On March 24, armed groups attacked Palma, a port city in eastern Mozambique, killing dozens of civilians, police and soldiers. – WITHOUT WESSELS / AFP

  • Palma, a small port in northeastern Mozambique, fell into the hands of jihadist commandos after an attack claimed by Daesh on Monday.
  • This attack took place just 10 km from a multibillion-euro gas megaproject piloted by the French group Total.
  • Armed groups, known locally as Al-Shabab (“the young” in Arabic), have been ravaging the poor but gas-rich province of Cabo Delgado for several years. “Violence has been brewing for at least four or five years, so it is not a surprise for observers”, explains Romain de Calbiac, teacher at the Sorbonne on counterterrorism issues.
  • The Mozambican army launched an offensive on Wednesday in an attempt to retake the city of Palma, in the hands of the rebels since Saturday.

Dozens of dead, thousands of survivors. On March 24, armed groups attacked Palma, a port city in northeast Mozambique, killing dozens of civilians, police and soldiers. The raid, launched just a few kilometers from a large gas project piloted by the French group Total, has been claimed by Daesh. Thousands of people were forced to flee after the latest attack.
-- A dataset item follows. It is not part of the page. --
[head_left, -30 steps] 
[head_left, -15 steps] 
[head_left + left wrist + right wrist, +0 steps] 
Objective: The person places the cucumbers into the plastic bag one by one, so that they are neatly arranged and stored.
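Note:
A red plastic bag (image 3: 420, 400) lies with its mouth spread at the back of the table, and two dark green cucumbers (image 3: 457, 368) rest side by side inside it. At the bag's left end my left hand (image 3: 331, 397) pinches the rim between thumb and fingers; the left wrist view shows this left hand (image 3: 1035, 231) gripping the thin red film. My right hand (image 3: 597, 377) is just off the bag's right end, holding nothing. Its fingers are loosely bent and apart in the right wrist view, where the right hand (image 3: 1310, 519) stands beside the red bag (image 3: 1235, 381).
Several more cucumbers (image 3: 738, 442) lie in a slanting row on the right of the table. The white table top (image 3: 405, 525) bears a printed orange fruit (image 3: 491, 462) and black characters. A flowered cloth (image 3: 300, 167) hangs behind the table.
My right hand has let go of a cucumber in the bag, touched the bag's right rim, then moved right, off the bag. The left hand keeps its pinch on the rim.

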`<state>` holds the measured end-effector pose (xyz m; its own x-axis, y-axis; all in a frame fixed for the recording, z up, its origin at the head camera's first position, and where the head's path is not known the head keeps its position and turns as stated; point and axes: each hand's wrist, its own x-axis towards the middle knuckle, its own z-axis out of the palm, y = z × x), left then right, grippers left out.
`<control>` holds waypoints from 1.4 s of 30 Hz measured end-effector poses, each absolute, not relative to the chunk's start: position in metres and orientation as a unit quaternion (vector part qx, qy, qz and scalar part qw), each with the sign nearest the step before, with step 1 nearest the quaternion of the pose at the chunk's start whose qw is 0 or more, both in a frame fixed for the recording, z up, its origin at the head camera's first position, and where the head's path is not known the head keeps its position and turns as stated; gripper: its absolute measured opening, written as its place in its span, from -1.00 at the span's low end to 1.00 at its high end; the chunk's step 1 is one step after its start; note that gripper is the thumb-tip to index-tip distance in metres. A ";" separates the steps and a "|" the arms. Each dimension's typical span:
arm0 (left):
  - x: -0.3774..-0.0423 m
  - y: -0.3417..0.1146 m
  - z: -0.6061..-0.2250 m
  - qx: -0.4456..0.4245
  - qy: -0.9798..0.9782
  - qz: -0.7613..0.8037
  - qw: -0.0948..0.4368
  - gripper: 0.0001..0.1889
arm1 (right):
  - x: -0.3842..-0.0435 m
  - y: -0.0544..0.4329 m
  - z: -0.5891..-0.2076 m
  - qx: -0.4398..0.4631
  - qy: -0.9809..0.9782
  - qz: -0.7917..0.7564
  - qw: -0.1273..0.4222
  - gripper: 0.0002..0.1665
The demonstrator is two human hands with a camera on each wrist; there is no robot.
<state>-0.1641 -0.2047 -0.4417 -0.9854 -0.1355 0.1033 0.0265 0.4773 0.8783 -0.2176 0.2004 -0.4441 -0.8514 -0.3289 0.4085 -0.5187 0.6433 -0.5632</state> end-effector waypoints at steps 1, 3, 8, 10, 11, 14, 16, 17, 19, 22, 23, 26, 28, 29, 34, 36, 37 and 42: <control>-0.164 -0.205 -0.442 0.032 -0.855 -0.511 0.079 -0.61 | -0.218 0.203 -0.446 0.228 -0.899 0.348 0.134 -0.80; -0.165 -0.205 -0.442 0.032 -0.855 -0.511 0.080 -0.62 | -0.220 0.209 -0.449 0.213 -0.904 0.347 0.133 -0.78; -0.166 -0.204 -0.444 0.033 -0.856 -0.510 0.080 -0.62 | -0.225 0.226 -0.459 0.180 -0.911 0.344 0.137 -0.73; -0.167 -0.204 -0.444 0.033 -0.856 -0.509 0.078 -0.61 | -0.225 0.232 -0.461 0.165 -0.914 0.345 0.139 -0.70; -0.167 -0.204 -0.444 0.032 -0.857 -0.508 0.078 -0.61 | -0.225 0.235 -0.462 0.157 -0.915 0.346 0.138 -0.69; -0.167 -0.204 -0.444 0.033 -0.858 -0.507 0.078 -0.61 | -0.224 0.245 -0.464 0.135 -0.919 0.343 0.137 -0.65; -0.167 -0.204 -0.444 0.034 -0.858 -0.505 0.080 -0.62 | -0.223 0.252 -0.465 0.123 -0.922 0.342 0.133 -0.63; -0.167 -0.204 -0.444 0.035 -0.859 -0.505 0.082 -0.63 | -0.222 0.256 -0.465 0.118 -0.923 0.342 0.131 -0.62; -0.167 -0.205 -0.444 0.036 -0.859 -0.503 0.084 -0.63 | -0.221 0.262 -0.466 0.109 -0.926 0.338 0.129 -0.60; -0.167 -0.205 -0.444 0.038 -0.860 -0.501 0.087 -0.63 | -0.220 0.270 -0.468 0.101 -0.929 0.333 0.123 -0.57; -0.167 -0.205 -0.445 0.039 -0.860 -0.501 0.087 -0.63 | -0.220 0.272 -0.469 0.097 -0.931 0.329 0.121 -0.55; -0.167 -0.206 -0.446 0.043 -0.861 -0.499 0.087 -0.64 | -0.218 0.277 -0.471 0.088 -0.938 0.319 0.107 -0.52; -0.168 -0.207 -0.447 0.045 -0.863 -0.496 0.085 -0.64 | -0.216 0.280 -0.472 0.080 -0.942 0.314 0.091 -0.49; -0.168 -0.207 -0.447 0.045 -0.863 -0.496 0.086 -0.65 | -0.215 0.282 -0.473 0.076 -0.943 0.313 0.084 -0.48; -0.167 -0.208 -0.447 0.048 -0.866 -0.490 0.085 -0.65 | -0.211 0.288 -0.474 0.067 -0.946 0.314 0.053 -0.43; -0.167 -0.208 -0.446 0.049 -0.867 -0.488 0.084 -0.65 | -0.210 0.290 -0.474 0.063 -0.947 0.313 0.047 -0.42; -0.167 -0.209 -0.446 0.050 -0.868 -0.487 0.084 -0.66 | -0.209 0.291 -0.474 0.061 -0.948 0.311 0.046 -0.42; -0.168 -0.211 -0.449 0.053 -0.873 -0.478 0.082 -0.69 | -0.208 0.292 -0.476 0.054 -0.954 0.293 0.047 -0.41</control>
In one week, some 8,100 people left the city to reach the surrounding districts, according to the UN. “Violence has been brewing for at least four or five years, so this is no surprise to observers,” explains Romain de Calbiac, teacher at the Sorbonne on counterterrorism issues. 20 Minutes takes stock of the situation.

Who are the jihadists who carried out these attacks?

About a fifth of the inhabitants of this southern African country are of the Muslim faith. They are mainly concentrated along the coast, in the province of Cabo Delgado, where the violence is taking place. The identity of the group which is rife in this former Portuguese colony “is not really known”, explains Romain de Calbiac. “We don’t know how this group began to form. “

The teacher puts forward two possible hypotheses. The first, that of violence committed “by Islamist militants who came from Tanzania after being driven out by the Tanzanian army”. These groups would then have “made the choice to attack Mozambique more specifically because the country is much weaker militarily and the terrain much more favorable”.

Second hypothesis, these Tanzanian jihadists would have come closer to “very radical sects” born in this region of Mozambique, mainly populated by Muslims. Groups “which are somewhat similar, in their collective logic, to what we have seen in Nigeria with Boko Haram” and some of which have turned into violence in 2015.

The armed groups they constitute, known locally as Al-Shabab, are linked to the Islamic State in Central Africa, even if the jihadists from Tanzania and Kenya have been more influenced, in the past, by Al-Qaeda. On the other hand, there are no fighters from other parts of Africa or Europe, as was the case in Syria and Iraq.

Are Western interests targeted?

“Western interests are not primarily targeted”, because the jihadists “are essentially and primarily in the fight against the Mozambican state”, believes Romain de Calbiac. But “they will begin to be so because, between the time when the insurgency started to rise and today, they are very developed in this province, especially in the field of energy”.

On the other hand, there is a fear of seeing Daesh forming terrorist recruitment or propaganda cells, or even more operational “in other provinces of Mozambique”. The specialist does not exclude “that in the long term, attacks claimed by the Islamic State are committed in other large cities of the country”.

Is there a risk of the conflict spreading to other countries in the region?

“The movement seems too busy militarily to fight to keep control of an area it has acquired”, assures Romain de Calbiac. However, the “risk of regional contagion exists”. “Tanzania is now exposed”, as potentially South Africa.